Steve, it''s always a pleasure to read your articles. Your style is clear, concise, intelligent and focused. I hope you continue to pound on the parallel programming issue as it is the greatest single problem facing the industry in a long time. We are at a crossroad. It is almost as if we''re back in the pioneering days of the late 70s and early 80s. It''s an exciting time to be in this business. Thanks.



at 4/20/2008 12:07:36 AM, Steve Leibson said:
Mapou, many thanks for the kind comments on my writing. I can be clear and insightful only to the extent that presenters like Mattson do the same. In these articles, I mostly serve as eyes, ears, and scribe for EDN's readers. I toss in a few of my own observations if appropriate. I hope to write a lot more on multicore SOC design, which includes software design of course.



at 4/21/2008 5:21:43 AM, Barry said:
Steve, I think Tim's ideas show that the parallel programming problem is mostly about education. Fundamentally the software engineers job is to efficiently divide a program into blocks that can run concurrently and to define the communication between those blocks.
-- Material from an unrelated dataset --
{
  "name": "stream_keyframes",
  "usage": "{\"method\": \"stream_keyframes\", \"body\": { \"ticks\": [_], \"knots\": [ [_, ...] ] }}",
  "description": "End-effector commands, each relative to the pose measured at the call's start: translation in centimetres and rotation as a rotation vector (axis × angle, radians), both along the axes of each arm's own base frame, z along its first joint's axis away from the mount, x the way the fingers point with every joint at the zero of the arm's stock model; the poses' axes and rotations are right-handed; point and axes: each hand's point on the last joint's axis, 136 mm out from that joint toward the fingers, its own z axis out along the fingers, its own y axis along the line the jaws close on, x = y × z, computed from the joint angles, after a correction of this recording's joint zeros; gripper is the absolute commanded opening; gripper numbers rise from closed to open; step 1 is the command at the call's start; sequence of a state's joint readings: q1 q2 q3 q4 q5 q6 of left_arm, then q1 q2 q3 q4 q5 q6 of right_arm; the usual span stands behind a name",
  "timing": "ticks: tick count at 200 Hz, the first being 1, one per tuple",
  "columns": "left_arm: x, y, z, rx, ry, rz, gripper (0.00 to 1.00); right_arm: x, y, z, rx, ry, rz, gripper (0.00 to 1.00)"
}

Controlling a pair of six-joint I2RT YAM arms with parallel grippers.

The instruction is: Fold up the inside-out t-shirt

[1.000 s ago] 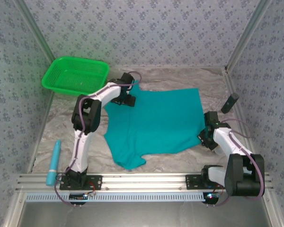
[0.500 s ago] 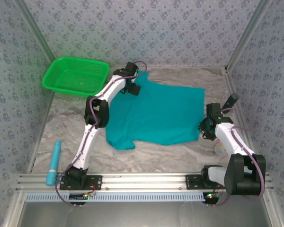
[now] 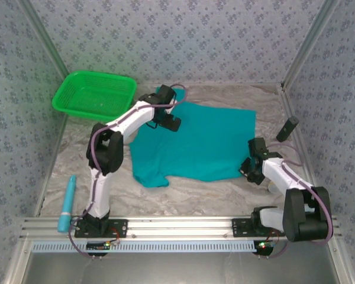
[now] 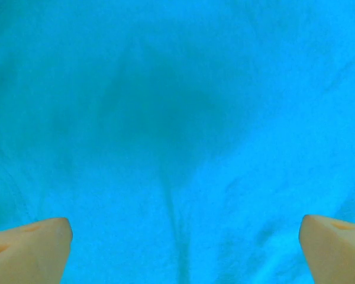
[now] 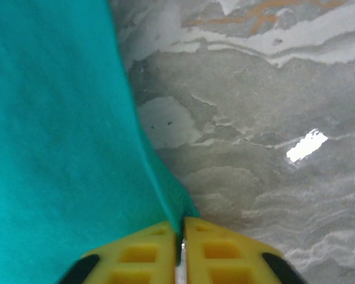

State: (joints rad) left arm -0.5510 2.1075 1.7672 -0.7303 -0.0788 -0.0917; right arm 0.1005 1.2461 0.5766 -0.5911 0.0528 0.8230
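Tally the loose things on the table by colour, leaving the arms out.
Teal: 1, the t-shirt
Green: 1, the mesh basket
Light blue: 1, the tube
Black: 1, the cylinder
Total: 4

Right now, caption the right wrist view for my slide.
Right gripper shut on the teal t-shirt corner, marbled table beside.

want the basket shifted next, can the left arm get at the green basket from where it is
Probably yes. The left gripper hangs open over the t-shirt's far left corner, close beside the green basket, and nothing visible stands between them.
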Motion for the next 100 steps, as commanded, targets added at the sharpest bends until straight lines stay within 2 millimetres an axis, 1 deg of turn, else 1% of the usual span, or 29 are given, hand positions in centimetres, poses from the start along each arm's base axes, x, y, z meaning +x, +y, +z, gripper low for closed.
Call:
{"method": "stream_keyframes", "body": {
  "ticks": [1, 21, 36, 47, 56, 67, 77, 86, 100],
  "knots": [
    [0.6, 2.3, -3.1, 0.028, 0.032, 0.074, 0.98, -1.2, -2.2, 1.2, -0.154, 0.027, -0.033, 0.0],
    [1.2, 4.2, -5.2, 0.077, 0.062, 0.115, 0.98, -1.6, -3.8, 3.3, -0.252, 0.029, -0.039, 0.0],
    [1.5, 5.4, -6.1, 0.095, 0.074, 0.138, 0.98, -1.8, -4.6, 5.4, -0.326, 0.038, -0.011, 0.0],
    [1.6, 6.0, -6.5, 0.107, 0.086, 0.143, 0.98, -2.1, -5.8, 7.6, -0.436, 0.032, -0.007, 0.0],
    [1.8, 6.5, -6.6, 0.118, 0.084, 0.141, 0.98, -1.8, -6.3, 9.4, -0.504, -0.004, 0.007, 0.0],
    [1.9, 6.8, -6.8, 0.129, 0.083, 0.129, 0.98, -0.3, -6.4, 11.4, -0.544, -0.069, 0.058, 0.0],
    [2.2, 6.8, -7.0, 0.131, 0.08, 0.118, 0.98, 1.2, -5.9, 12.5, -0.542, -0.123, 0.109, 0.0],
    [2.5, 6.6, -7.2, 0.124, 0.08, 0.103, 0.98, 3.3, -4.5, 12.7, -0.501, -0.181, 0.222, 0.0],
    [2.9, 6.5, -7.5, 0.131, 0.076, 0.086, 0.98, 5.7, -2.9, 11.7, -0.401, -0.228, 0.309, 0.0]
  ]
}}
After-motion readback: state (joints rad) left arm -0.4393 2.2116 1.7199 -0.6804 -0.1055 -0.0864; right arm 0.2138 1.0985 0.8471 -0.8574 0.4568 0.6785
This has little to do with the API or language used and everything to do with the approach taken at design time. Its a case of what you do, not how you do it.
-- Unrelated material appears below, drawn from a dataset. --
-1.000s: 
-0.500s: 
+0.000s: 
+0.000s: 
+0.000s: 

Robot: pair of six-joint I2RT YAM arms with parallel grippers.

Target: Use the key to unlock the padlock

at 4/21/2008 8:00:07 AM, Vivek said:
If MPI is the preferred communication API for parallel processors in a cluster, it is not exactly true that such an API can exactly emulate such a system on a multi-core multi-processor (MCMP) system. However, I agree that with the multitude of the available parallel programming languages, nothing is simplified for an average scientist or researcher to exploit the available MCMP system. IMHO, the need of the hour is a simple and unified API that can target the cores for parallel computation and communication.
--Just another grad student



at 4/21/2008 2:09:47 PM, Robert Leif said:
You might look at Ada, which was designed to work with multiprocessors. I quick search of Google for Ada multiprocessors provided 142,000 hits.
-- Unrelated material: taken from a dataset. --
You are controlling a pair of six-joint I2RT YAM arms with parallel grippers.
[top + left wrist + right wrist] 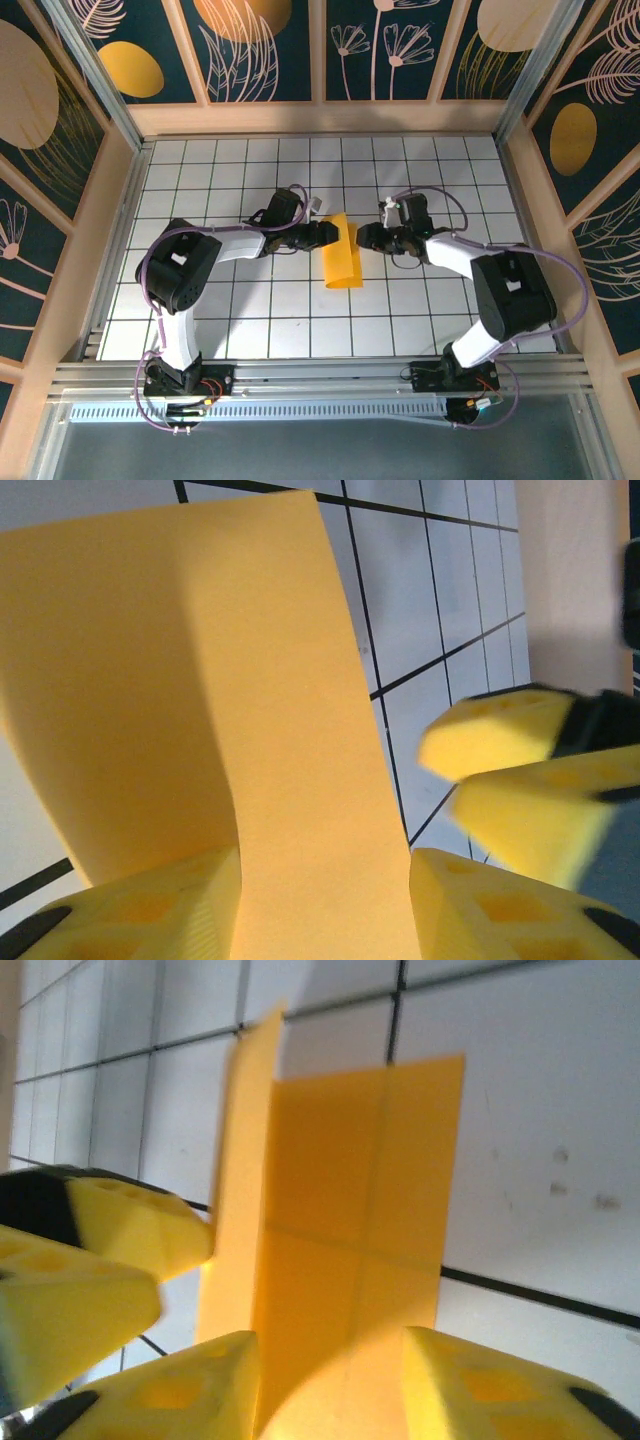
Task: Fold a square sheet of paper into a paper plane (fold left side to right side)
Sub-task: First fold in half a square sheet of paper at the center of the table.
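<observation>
The square sheet of paper (342,262) lies mid-table as a narrow orange-yellow strip, partly folded over. In the right wrist view the sheet (360,1180) shows cross creases, with one flap standing up along its left edge. My left gripper (333,233) is at the strip's far left edge. Its jaws (325,880) stand apart, and the paper (200,660) runs between them. My right gripper (362,238) faces it from the right and is open (330,1360) astride the sheet. The left gripper's fingers (130,1230) touch the raised flap. A paper plane is out of view.
The white grid table (250,310) is boxed in by wooden walls (320,118) with dark floral panels. The two wrists nearly meet over the paper. The right gripper's fingertips (490,738) sit close beside the left fingers.
</observation>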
at 4/21/2008 2:28:16 PM, rus said:
Excuse my limited understanding, but wasn''t/isn''t the MPI a short-term solution for the multi-core processors?... For ''true parallel processing'' there is need to start from ground up and build up... Staring from understanding, then language, then education, then development optimization, then development, (many years) but that''s just the microprocessor, what about the end user OS? Adds more years... Well, you get the point. (Oh, and add to that the fact that technology is not waiting around for this...) -- just an EE -- vivek frm ithaca,ny?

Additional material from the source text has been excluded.